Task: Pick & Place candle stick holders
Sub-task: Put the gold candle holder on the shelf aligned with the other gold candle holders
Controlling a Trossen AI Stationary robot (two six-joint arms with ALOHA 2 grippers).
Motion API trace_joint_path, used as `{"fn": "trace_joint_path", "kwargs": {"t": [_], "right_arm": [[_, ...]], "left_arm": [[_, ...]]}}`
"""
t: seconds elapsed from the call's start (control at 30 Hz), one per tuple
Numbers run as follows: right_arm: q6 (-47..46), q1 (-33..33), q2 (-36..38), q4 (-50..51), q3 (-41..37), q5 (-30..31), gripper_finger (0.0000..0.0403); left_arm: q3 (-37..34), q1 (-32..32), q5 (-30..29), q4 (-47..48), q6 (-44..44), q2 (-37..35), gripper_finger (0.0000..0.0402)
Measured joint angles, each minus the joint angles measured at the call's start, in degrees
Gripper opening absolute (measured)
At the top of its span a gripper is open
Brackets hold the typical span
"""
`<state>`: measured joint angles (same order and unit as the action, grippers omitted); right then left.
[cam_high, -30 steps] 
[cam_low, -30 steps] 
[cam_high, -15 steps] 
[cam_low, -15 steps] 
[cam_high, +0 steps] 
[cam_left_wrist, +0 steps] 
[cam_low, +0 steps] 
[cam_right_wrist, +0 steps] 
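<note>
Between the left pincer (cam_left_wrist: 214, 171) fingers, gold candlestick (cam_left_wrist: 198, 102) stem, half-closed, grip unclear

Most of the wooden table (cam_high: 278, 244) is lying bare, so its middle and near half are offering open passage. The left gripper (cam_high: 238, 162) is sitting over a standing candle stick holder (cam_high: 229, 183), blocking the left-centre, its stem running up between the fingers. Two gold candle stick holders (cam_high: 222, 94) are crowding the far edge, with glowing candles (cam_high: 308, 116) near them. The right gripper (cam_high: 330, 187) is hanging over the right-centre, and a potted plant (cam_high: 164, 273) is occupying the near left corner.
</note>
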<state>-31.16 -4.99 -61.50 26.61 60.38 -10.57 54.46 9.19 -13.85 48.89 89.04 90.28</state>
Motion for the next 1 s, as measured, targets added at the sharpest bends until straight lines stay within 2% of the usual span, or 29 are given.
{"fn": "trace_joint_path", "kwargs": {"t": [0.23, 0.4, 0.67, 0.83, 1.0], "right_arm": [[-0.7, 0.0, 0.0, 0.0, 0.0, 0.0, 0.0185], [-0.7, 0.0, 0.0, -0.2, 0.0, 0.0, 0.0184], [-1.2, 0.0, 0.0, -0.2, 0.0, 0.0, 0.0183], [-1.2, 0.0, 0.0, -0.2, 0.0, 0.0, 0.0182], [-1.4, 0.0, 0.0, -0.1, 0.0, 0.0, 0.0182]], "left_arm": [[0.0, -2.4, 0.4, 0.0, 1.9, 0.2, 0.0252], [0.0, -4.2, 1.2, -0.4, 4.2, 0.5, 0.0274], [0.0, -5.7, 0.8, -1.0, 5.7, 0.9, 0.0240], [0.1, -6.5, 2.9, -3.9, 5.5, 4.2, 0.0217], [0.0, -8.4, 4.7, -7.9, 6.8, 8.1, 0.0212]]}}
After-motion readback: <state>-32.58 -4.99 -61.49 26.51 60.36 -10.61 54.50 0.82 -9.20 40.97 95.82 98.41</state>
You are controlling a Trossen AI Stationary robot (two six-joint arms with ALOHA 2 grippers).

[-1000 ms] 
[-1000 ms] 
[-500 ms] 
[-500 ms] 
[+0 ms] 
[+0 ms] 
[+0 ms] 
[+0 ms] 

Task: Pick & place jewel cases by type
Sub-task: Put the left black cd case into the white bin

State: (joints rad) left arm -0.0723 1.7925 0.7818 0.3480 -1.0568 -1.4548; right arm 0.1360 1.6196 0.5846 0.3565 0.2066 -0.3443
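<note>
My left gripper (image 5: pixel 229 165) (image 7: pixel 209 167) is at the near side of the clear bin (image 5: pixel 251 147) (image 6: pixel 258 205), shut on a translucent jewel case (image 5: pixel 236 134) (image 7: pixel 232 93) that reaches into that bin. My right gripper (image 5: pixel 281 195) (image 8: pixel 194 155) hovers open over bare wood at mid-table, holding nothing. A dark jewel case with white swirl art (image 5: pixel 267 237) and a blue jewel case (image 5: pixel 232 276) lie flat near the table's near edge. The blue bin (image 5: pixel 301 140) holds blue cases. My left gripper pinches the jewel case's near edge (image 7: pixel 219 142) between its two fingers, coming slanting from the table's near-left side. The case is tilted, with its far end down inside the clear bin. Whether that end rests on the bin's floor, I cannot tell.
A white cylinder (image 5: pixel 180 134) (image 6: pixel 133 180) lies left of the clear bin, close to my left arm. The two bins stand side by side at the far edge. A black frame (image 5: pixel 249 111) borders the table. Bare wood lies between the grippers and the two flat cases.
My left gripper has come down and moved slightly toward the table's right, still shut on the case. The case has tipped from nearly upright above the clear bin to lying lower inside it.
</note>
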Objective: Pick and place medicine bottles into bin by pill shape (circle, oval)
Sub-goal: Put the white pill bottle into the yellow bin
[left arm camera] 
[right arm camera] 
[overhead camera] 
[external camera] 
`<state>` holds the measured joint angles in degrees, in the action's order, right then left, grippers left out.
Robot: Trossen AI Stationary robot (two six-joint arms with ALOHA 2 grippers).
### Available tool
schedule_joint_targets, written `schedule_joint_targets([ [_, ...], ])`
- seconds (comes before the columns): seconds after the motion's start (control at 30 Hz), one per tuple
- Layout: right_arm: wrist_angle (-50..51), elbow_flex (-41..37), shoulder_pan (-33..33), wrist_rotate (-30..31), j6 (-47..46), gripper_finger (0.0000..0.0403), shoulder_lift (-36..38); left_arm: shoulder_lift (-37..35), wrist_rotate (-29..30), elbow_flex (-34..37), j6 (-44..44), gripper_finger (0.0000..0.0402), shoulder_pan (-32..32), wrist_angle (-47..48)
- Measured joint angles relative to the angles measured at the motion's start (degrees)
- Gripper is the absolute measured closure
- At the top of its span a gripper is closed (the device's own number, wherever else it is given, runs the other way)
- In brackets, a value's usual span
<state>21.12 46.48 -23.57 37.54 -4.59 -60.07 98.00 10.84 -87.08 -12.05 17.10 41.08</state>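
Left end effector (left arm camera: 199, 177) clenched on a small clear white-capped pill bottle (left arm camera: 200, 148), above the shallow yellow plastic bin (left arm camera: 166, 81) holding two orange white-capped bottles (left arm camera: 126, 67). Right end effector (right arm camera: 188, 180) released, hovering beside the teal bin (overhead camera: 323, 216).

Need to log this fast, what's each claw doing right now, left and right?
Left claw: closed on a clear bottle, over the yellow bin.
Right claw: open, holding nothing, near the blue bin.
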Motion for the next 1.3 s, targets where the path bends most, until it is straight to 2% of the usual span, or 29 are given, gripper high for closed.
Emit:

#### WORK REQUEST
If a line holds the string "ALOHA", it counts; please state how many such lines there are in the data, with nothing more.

#### THE COMPLETED TASK
3